Exercise aim. Copy out all the data, word for word.

Dataset.
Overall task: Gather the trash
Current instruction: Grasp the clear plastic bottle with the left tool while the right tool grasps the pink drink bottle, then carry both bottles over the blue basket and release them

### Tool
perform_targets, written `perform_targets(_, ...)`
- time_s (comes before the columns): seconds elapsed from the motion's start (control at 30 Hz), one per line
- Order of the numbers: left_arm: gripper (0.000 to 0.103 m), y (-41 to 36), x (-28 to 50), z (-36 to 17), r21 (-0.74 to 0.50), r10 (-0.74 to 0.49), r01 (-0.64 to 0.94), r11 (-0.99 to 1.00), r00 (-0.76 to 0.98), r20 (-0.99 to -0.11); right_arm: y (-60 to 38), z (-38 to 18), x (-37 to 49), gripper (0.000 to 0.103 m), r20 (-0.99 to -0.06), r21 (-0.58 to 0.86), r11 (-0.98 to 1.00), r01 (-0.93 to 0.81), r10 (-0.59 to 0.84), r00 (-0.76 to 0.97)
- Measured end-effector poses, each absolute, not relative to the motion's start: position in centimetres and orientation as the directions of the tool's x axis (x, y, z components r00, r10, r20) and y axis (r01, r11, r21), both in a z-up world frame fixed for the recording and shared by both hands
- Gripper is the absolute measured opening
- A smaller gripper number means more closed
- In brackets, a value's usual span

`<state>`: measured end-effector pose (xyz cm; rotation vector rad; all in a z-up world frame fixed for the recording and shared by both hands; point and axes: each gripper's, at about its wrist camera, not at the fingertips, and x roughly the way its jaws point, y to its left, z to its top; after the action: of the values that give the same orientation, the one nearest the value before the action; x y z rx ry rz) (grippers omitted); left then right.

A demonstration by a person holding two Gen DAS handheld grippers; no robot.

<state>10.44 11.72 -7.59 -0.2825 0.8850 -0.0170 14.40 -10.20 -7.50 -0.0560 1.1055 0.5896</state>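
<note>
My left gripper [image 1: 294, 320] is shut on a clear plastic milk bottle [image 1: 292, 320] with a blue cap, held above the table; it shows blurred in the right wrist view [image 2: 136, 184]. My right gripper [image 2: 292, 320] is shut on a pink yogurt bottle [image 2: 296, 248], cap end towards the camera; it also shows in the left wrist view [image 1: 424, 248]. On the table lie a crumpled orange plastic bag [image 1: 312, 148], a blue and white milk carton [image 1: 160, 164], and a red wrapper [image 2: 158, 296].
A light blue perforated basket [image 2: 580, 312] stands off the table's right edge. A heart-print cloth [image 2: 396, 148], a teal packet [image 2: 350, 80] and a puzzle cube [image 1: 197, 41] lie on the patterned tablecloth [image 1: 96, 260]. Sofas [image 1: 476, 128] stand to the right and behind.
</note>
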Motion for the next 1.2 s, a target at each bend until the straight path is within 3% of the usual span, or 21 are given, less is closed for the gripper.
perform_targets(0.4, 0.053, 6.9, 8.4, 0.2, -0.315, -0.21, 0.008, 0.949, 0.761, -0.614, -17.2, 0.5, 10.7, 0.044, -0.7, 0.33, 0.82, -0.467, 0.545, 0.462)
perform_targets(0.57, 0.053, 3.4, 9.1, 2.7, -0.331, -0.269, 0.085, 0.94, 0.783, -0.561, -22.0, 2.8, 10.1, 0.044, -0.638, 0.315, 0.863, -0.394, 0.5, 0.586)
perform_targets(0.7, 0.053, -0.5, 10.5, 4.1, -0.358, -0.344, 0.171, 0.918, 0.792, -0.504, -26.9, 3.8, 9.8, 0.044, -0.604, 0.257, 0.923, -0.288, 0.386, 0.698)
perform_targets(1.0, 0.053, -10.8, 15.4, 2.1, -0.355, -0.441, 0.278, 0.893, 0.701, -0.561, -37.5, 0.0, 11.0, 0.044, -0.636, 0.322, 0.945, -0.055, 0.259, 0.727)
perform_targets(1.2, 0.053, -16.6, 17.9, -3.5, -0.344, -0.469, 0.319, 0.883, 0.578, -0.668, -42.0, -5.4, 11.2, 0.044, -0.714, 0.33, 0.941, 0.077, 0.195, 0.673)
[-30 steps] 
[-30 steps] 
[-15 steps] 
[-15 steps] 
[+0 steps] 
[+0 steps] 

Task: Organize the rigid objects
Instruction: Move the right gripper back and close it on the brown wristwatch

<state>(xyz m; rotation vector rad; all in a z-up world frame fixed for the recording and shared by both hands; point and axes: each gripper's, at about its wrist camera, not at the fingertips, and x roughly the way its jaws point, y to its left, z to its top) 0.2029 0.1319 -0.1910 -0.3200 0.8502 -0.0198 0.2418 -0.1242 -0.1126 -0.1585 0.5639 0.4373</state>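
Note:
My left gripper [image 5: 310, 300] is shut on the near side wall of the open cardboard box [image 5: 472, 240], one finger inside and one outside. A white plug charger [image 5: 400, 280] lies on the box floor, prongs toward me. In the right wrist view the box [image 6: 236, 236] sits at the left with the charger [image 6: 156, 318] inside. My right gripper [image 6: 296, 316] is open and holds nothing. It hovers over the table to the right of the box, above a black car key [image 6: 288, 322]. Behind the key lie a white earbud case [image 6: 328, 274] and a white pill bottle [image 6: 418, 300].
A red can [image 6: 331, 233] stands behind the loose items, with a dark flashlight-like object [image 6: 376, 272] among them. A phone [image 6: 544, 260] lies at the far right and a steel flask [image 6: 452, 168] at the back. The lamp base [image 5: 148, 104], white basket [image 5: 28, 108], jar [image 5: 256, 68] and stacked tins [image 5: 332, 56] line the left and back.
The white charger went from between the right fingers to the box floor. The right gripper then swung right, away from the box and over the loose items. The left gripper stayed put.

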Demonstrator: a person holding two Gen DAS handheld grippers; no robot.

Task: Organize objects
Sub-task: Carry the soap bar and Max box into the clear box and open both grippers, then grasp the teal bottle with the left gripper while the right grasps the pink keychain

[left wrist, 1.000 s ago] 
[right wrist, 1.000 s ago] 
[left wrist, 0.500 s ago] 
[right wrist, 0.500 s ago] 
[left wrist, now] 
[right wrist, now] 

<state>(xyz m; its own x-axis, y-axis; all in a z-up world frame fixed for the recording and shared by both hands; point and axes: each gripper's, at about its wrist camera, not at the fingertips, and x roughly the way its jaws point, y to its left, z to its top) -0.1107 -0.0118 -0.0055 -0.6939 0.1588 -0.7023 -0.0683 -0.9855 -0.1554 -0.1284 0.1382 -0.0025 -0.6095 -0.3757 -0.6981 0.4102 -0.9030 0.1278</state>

Final answer.
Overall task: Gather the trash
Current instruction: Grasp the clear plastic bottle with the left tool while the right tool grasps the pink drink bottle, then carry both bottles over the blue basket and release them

### Tool
perform_targets, written `perform_targets(_, ...)`
- time_s (comes before the columns): seconds elapsed from the motion's start (control at 30 Hz), one per line
- Order of the numbers: left_arm: gripper (0.000 to 0.103 m), y (-41 to 36), x (-28 to 50), z (-36 to 17), r21 (-0.74 to 0.50), r10 (-0.74 to 0.49), r01 (-0.64 to 0.94), r11 (-0.99 to 1.00), r00 (-0.76 to 0.98), r20 (-0.99 to -0.11); right_arm: y (-60 to 38), z (-38 to 18), x (-37 to 49), gripper (0.000 to 0.103 m), r20 (-0.99 to -0.06), r21 (-0.58 to 0.86), r11 (-0.98 to 1.00), r01 (-0.93 to 0.81), r10 (-0.59 to 0.84), r00 (-0.76 to 0.97)
- Measured end-effector poses, each absolute, not relative to the motion's start: position in centimetres and orientation as the directions of the tool's x axis (x, y, z components r00, r10, r20) and y axis (r01, r11, r21), both in a z-up world frame fixed for the recording and shared by both hands
- Gripper is the absolute measured opening
- A smaller gripper number means more closed
- In brackets, a value's usual span

`<state>`: measured end-effector pose (xyz cm; rotation vector rad; all in a z-up world frame fixed for the recording and shared by both hands; point and axes: each gripper's, at about its wrist camera, not at the fingertips, and x roughly the way its jaws point, y to its left, z to its top; after the action: of the values that give the same orientation, the one nearest the value before the action; x y z rx ry rz) (grippers omitted); left then right.

A demonstration by a person holding two Gen DAS handheld grippers; no robot.

<state>10.44 11.72 -7.59 -0.2825 0.8850 -0.0170 14.40 -10.20 -7.50 -0.0560 1.1055 0.5896</state>
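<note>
My left gripper [image 1: 294, 320] is shut on a clear plastic milk bottle [image 1: 292, 320] with a blue cap, held above the table; it shows blurred in the right wrist view [image 2: 136, 184]. My right gripper [image 2: 292, 320] is shut on a pink yogurt bottle [image 2: 296, 248], cap end towards the camera; it also shows in the left wrist view [image 1: 424, 248]. On the table lie a crumpled orange plastic bag [image 1: 312, 148], a blue and white milk carton [image 1: 160, 164], and a red wrapper [image 2: 158, 296].
A light blue perforated basket [image 2: 580, 312] stands off the table's right edge. A heart-print cloth [image 2: 396, 148], a teal packet [image 2: 350, 80] and a puzzle cube [image 1: 197, 41] lie on the patterned tablecloth [image 1: 96, 260]. Sofas [image 1: 476, 128] stand to the right and behind.
</note>
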Motion for the next 1.2 s, a target at each bend until the straight path is within 3% of the usual span, or 21 are given, less is closed for the gripper.
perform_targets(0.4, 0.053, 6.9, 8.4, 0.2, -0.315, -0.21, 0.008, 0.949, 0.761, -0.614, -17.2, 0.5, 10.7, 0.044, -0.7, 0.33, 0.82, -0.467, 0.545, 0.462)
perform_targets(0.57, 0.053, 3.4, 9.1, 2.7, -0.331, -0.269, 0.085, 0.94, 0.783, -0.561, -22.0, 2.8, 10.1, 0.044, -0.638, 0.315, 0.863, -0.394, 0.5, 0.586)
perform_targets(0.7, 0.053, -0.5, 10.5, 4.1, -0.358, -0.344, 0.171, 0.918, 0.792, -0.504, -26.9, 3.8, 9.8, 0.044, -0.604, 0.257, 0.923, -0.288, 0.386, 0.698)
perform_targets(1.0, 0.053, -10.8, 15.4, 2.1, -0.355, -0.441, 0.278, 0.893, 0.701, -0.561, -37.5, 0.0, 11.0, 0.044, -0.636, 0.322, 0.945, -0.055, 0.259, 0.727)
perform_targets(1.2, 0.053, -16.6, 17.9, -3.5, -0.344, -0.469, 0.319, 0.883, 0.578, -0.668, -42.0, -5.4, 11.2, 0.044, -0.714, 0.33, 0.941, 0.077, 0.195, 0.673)
[-30 steps] 
[-30 steps] 
[-15 steps] 
[-15 steps] 
[+0 steps] 
[+0 steps] 

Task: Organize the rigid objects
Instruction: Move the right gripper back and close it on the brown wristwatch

<state>(xyz m; rotation vector rad; all in a z-up world frame fixed for the recording and shared by both hands; point and axes: each gripper's, at about its wrist camera, not at the fingertips, and x roughly the way its jaws point, y to its left, z to its top) 0.2029 0.1319 -0.1910 -0.3200 0.8502 -0.0198 0.2418 -0.1242 -0.1126 -0.1585 0.5639 0.4373</state>
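Note:
My left gripper [image 5: 310, 300] is shut on the near side wall of the open cardboard box [image 5: 472, 240], one finger inside and one outside. A white plug charger [image 5: 400, 280] lies on the box floor, prongs toward me. In the right wrist view the box [image 6: 236, 236] sits at the left with the charger [image 6: 156, 318] inside. My right gripper [image 6: 296, 316] is open and holds nothing. It hovers over the table to the right of the box, above a black car key [image 6: 288, 322]. Behind the key lie a white earbud case [image 6: 328, 274] and a white pill bottle [image 6: 418, 300].
A red can [image 6: 331, 233] stands behind the loose items, with a dark flashlight-like object [image 6: 376, 272] among them. A phone [image 6: 544, 260] lies at the far right and a steel flask [image 6: 452, 168] at the back. The lamp base [image 5: 148, 104], white basket [image 5: 28, 108], jar [image 5: 256, 68] and stacked tins [image 5: 332, 56] line the left and back.
The white charger went from between the right fingers to the box floor. The right gripper then swung right, away from the box and over the loose items. The left gripper stayed put.
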
Demonstrator: a person holding two Gen DAS handheld grippers; no robot.

Task: Organize objects
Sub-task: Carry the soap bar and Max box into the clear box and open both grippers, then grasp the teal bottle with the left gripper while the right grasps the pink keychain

[left wrist, 1.000 s ago] 
[right wrist, 1.000 s ago] 
[left wrist, 0.500 s ago] 
[right wrist, 0.500 s ago] 
[left wrist, now] 
[right wrist, now] 

<state>(xyz m; its own x-axis, y-axis; all in a z-up world frame fixed for the recording and shared by both hands; point and axes: each gripper's, at about its wrist camera, not at the fingertips, and x roughly the way its jaws point, y to its left, z to its top) -0.1107 -0.0118 -0.0055 -0.6939 0.1588 -0.7023 -0.0683 -0.9855 -0.1554 -0.1284 0.1382 -0.0025 -0.6095 -0.3757 -0.6981 0.4102 -0.9030 0.1278</state>

The exercise concludes with that.